Famous Women Inventors - A Few Historic Female Inventors Who Left Their Mark On The World.

Patents, Prototypes, Manufacturing, and Marketing New Inventions

A look at a few of history's important, famous women inventors and what these female inventors invented.




 

 

 

 

 

Famous Women Inventors

Throughout history famous women inventors and mostly, not so famous female inventors, have contributed immensely to the world of invention and innovation. Women inventors are the creators of a wide variety of inventions that we all take for granted.  For instance here are some of the inventions women are responsible for: the disposable cell phone, liquid paper, flat-bottom paper grocery bags, scotch-guard and even Kevlar that's used in body armor.

Think of the struggle female inventors must have endured and probably still endure to some extent just to be taken seriously by the men they were surrounded by.  Imagine growing up as a girl in the 1800's and 1900's and being interested in anything mechanical, electrical, or scientific inventions.

A brief look at some famous women inventors.


The Famous Maria Curie - woman inventor

Maria Curie (born in Warsaw, Poland, on November 7, 1867) possibly the most famous woman inventor, was one of the first woman scientists to gain worldwide fame, and was one of the great scientists of this century.

Dr. Curie is primarily known for her discovery of Radium and Polonium. She also discovered that x-rays were able to kill tumors.  She was the first person to win two Nobel prizes. Marie Curie decided not to obtain patents for the processing of radium and the medical applications applicable to it.


Hedy Lamarr

Hedy Lamarr was most famous for her acting career, although she was one of the famous women inventors as well.

Hedy Lamarr was born as Hedwig Eva Maria Kiesler in Vienna, Austria-Hungary, the daughter of Jewish parents Gertrud, a pianist and Budapest native and Lemberg-born Emil Kiesler, a successful bank director. As a young girl she studied ballet and piano.

She married Friedrich Mandl, a Vienna-based arms manufacturer, 13 years her senior. He stopped her acting career, and took her to meetings with technicians and business partners. She once stated that Mandl was consorting with Nazi industrialists and that infuriated her. In 1937, she attended a party wearing her expensive jewelry, drugging Mandl with the help of her maid, and making her escape out of the country.

In Hollywood, she was cast as glamorous and seductive. Her American debut was in Algiers (1938). Her many films include Boom Town (1940), White Cargo (1942), and Tortilla Flat (1942), based on the novel by John Steinbeck. White Cargo, Cecil B.


Frequency-hopped spread spectrum invention

Hedy and her co-inventor, George Antheil, invented a torpedo guidance system that was twenty years ahead of its time.

On 11 August 1942, U.S. Patent 2,292,387  was granted to Antheil and "Hedy Kiesler Markey", Lamarr's married name at the time. This early version of frequency hopping was intended to make radio-guided torpedoes harder for enemies to detect or jam.

It was not used until 1962, when it was used by U.S. military ships during a blockade of Cuba, after the patent had expired. Neither Lamarr nor Antheil (who died in 1959) made any money from the patent.

The patent was little-known until 1997, when the Electronic Frontier Foundation gave Hedy an award for this contribution.
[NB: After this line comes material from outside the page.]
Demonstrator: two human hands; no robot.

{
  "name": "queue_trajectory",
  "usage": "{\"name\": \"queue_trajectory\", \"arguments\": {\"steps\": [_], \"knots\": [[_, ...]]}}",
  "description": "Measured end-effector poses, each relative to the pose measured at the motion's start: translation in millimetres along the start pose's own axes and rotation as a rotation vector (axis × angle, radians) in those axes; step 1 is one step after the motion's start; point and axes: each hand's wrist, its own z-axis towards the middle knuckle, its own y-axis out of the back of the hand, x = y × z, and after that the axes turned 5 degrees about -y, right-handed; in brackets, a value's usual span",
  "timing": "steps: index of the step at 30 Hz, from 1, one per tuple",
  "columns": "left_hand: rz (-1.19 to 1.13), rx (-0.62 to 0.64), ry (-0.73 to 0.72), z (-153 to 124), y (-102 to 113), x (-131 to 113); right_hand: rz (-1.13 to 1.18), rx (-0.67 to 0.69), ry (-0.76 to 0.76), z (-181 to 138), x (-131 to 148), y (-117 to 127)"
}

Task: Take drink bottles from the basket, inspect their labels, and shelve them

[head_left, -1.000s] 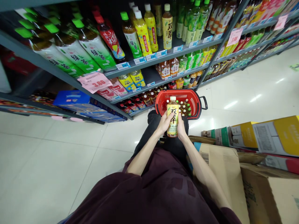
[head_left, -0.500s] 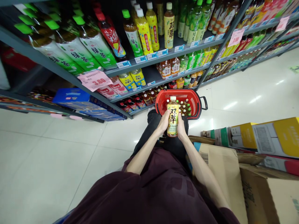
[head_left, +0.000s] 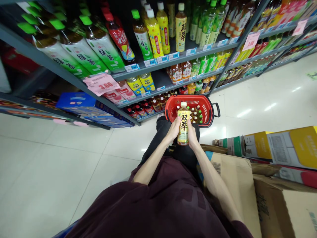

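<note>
Between my two hands is a drink bottle (head_left: 183, 127) with a yellow label, black characters and a white cap, its front facing me. My left hand (head_left: 174, 129) grips its left side, thumb on the label. On the opposite side, my right hand (head_left: 192, 133) holds it the same way. The fingers behind the bottle are hidden. Just beyond it, a red shopping basket (head_left: 171, 105) with a black handle stands on the floor, with several capped bottles (head_left: 196, 114) inside. A similar yellow-labelled bottle (head_left: 181, 29) stands on the upper shelf.
Grey shelving (head_left: 146, 69) full of drinks runs across the front. Large green-tea bottles (head_left: 104, 53) stand at upper left, above a pink price tag (head_left: 101, 83). Blue cartons (head_left: 76, 104) sit low on the left. Cardboard boxes (head_left: 235, 178) crowd my right side. Pale tiles (head_left: 49, 175) cover the floor.
The bottle has turned very slightly in my hands, and my right thumb has shifted a little on its label. The camera view has moved slightly.
</note>
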Motion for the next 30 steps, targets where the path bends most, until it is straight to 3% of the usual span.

Certainly, Hedy was one of the more interesting female inventors. It has turned out to be one of history's more important inventions.
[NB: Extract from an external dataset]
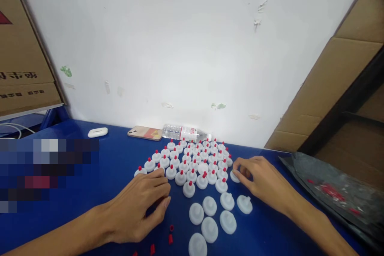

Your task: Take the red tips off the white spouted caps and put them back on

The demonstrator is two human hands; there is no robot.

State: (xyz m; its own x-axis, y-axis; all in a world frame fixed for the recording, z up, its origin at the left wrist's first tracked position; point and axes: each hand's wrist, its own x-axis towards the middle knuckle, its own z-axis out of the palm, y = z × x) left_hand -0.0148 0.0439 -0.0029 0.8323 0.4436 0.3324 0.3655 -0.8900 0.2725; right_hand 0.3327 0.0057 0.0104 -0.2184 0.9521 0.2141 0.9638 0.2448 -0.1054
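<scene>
My right hand (259,178) has its thumb and fingers closed on a white round cap (235,177) at the right edge of the group. My left hand (141,206) is curled, knuckles up, at the group's lower left; whatever its fingers may hold is hidden. Between and beyond the hands stand many white caps with red tips on their spouts, such as one nearby (189,190). Several white caps without red tips, such as one in front (209,230), lie closer to me. A few small red tips (171,239) lie loose below my left hand.
Against the white wall lie a clear plastic bottle (187,133), a phone (145,133) and a white case (97,132). At right, a dark plastic bag (345,192) holds red pieces beside cardboard (327,76). Another cardboard box (27,48) stands at left. The table (81,184) is blue.
</scene>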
Margaret Knight - Prolific Inventor and the Queen of Paper Bags

Before another famous women inventors, Margaret Knight came along, paper bags were similar to large envelopes.  Margaret was employed in a factory producing paper bags when she came up with a way of making a machine automatically fold and glue paper bags to create a square bottom. 

Margaret Knight can be considered the mother of the grocery bag, and she started the Eastern Paper Bag Company in 1870.
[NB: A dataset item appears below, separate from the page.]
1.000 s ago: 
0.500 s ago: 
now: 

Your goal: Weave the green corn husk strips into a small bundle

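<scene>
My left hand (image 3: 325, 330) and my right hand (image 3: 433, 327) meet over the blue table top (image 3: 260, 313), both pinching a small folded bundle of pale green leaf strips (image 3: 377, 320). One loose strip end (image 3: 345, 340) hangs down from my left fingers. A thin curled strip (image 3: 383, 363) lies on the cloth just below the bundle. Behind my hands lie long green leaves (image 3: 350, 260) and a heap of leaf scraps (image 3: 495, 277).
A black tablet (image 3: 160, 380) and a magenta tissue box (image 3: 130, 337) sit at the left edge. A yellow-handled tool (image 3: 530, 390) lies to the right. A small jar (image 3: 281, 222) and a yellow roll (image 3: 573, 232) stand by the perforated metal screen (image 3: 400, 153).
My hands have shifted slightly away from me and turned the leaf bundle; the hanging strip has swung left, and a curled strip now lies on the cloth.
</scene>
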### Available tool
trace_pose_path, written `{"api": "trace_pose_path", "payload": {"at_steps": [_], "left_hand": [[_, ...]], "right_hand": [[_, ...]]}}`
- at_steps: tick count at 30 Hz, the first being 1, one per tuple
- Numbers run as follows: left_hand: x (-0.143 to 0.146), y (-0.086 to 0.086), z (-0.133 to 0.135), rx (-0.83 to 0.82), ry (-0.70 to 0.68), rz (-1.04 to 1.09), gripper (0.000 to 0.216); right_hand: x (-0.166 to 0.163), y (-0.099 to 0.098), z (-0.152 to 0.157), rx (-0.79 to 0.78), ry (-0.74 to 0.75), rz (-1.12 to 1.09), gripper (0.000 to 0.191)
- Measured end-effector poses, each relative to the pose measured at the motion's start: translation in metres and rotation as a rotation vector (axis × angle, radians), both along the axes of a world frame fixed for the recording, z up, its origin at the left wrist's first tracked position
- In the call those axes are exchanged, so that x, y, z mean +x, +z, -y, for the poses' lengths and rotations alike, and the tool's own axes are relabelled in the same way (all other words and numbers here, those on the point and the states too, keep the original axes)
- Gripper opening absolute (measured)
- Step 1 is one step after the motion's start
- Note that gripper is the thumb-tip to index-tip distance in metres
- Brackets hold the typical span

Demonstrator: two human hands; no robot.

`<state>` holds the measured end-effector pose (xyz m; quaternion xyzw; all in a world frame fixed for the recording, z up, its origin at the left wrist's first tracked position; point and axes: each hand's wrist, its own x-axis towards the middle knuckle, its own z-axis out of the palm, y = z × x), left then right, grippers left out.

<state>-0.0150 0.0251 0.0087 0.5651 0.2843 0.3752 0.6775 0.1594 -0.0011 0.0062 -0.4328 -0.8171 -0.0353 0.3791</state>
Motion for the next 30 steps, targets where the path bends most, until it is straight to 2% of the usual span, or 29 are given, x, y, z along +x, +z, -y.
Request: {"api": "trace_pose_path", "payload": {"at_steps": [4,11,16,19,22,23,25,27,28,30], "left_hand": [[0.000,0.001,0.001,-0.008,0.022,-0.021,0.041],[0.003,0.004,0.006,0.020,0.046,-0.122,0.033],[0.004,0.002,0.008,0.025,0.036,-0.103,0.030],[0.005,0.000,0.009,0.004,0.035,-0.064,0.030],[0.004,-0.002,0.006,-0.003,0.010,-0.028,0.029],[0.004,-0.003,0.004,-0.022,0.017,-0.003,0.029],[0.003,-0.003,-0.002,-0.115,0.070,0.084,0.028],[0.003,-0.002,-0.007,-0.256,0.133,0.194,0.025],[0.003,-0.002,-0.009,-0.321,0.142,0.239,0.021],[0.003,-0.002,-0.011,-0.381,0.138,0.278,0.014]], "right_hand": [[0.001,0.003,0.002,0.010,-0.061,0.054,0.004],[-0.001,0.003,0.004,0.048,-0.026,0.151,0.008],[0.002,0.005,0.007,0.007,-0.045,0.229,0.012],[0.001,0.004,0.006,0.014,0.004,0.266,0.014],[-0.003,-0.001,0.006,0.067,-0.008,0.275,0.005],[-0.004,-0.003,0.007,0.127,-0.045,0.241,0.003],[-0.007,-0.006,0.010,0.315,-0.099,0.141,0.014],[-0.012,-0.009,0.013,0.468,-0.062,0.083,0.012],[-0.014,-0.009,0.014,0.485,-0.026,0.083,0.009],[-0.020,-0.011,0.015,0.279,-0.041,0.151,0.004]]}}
Margaret Knight (Mattie) was born in 1838 receiving her first patent at the age of 30 and has been described as a female Edison. At the age of 12, she came up with a stop-motion device that could be used in textile mills to shut down machinery, to prevent the machinery from injuring the workers. 

In her career Margaret Knight received 26 patents for everything from shoe sole cutting machines to improvements in internal combustion engines.

Margaret Knight's machine made flat-bottomed paper bags are still in use to this very day! She is a real inspiration to female inventors everywhere. Talk about ubiquitous inventions!